3. Return the substrings set.

Python3




from itertools import combinations
 
def get_substrings(s, k):
    n = len(s)
    substrings = set()
    for comb in combinations(range(n), k):
        temp = ""
        for i in range(n):
            if i not in comb:
                temp += s[i]
        if len(temp) >= n - k and temp not in substrings:
            substrings.add(temp)
    return substrings
 
s = 'geeks'
k = 1
print(get_substrings(s, k))


Output

{'eeks', 'gees', 'geek', 'geks'}

Time complexity: O(n choose k * n), where n is the length of the input string s. This is because we are generating all possible combinations of k characters to be deleted from the original string, which can be done in O(n choose k) time using the combinations function from the itertools module. For each combination, we are constructing a new substring of length n-k by excluding the characters specified in the combination, which takes O(n) time. 

Auxiliary Space: O(n choose k * (n-k)), which is the maximum possible size of the substrings set. This occurs when all possible substrings of length n-k are generated, which is O(n choose k). Each of these substrings can have a maximum length of n-k, so the maximum size of the substrings set is O(n choose k * (n-k)).

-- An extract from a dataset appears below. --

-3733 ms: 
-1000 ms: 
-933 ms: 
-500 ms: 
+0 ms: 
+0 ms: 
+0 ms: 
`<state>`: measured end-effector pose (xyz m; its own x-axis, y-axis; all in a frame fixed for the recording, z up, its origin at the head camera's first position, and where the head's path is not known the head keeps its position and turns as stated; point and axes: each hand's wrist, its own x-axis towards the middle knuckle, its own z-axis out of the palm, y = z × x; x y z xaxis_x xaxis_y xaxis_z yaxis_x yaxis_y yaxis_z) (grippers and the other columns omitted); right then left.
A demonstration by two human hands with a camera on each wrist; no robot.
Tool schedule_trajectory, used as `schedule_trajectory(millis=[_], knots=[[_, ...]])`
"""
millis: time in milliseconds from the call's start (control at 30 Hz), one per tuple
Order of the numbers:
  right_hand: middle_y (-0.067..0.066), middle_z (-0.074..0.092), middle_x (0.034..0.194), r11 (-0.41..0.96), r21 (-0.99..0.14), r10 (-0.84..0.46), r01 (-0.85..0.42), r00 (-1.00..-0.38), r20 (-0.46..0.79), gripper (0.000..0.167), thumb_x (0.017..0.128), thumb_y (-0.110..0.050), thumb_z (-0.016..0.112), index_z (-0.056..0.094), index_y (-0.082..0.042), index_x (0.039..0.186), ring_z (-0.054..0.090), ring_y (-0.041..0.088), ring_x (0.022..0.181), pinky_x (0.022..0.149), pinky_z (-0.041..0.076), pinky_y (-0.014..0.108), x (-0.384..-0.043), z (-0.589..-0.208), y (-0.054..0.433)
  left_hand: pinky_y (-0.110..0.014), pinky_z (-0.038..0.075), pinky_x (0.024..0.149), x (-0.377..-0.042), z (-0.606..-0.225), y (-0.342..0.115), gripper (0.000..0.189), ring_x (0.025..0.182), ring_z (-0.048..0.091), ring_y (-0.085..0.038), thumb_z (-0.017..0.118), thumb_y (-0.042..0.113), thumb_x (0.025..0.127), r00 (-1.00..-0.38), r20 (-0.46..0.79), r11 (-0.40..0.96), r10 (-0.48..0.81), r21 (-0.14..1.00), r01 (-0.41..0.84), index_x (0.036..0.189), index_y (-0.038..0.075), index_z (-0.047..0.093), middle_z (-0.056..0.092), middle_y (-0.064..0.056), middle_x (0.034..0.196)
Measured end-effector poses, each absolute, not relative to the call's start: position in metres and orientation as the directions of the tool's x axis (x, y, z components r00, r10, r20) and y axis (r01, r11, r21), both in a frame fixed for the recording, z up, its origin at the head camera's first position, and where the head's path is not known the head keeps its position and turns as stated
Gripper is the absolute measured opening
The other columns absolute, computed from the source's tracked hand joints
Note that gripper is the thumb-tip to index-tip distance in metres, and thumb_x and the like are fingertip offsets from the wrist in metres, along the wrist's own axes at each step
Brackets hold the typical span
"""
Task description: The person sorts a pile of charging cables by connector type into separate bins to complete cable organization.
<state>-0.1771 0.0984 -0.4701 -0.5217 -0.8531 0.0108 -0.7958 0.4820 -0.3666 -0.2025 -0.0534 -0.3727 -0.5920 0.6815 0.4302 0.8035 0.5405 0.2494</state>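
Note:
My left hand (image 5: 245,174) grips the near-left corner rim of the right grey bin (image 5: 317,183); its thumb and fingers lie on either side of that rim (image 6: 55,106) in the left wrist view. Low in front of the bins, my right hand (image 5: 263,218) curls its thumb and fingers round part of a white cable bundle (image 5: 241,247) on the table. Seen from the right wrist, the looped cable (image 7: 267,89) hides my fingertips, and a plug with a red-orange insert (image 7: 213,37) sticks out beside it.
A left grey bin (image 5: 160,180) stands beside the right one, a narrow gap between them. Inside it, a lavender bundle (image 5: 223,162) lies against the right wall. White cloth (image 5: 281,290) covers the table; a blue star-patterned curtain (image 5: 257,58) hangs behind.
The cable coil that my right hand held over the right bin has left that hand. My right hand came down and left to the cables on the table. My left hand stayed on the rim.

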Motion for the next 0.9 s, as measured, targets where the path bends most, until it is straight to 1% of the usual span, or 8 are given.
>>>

METHOD 4:Using counter method

APPROACH:

Given a string s and an integer k, the task is to find all possible substrings of s that can be obtained by deleting k characters from s.

ALGORITHM:

1.Initialize a Counter object to count the frequency of each character in the input string s.
2.Define a recursive function backtrack that takes two arguments: start (the starting index of the current substring being constructed) and curr (the current substring being constructed).
3.In the backtrack function, if the length of the current substring curr is equal to n-k, where n is the length of s, then add curr to a set of candidate substrings.
4.Otherwise, iterate through the characters in s starting from index start. If the frequency of the current character is greater than 0, then append the current character to curr, decrement its frequency in the Counter object, and recursively call backtrack with the updated start and curr.
5.After the recursive call returns, restore the frequency of the current character in the Counter object to its original value.
6.Return the set of candidate substrings

Python3




from collections import Counter
 
def get_possible_substrings(s, k):
    n = len(s)
    freq = Counter(s)
    candidates = set()
    def backtrack(start, curr):
        if len(curr) == n - k:
            candidates.add(curr)
            return
        for i in range(start, n):
            char = s[i]
            if freq[char] > 0:
                freq[char] -= 1
                backtrack(i+1, curr+char)
                freq[char] += 1
    backtrack(0, '')
    return candidates
 
# Example usage
s = 'geeks'
k = 1
substrings = get_possible_substrings(s, k)
print(substrings)  # Output: {'geks', 'eeks', 'gees', 'geek'}


Output

{'gees', 'eeks', 'geks', 'geek'}

Time Complexity:

The time complexity of this solution is O(2^n), where n is the length of the input string. This is because in the worst case, we need to consider all possible substrings of the input string, which is 2^n.

Space Complexity:

The space complexity of this solution is also O(2^n), since we need to store all possible substrings of the input string in the set of candidate substrings. However, in practice, the actual number of candidate substrings is likely to be much smaller than 2^n.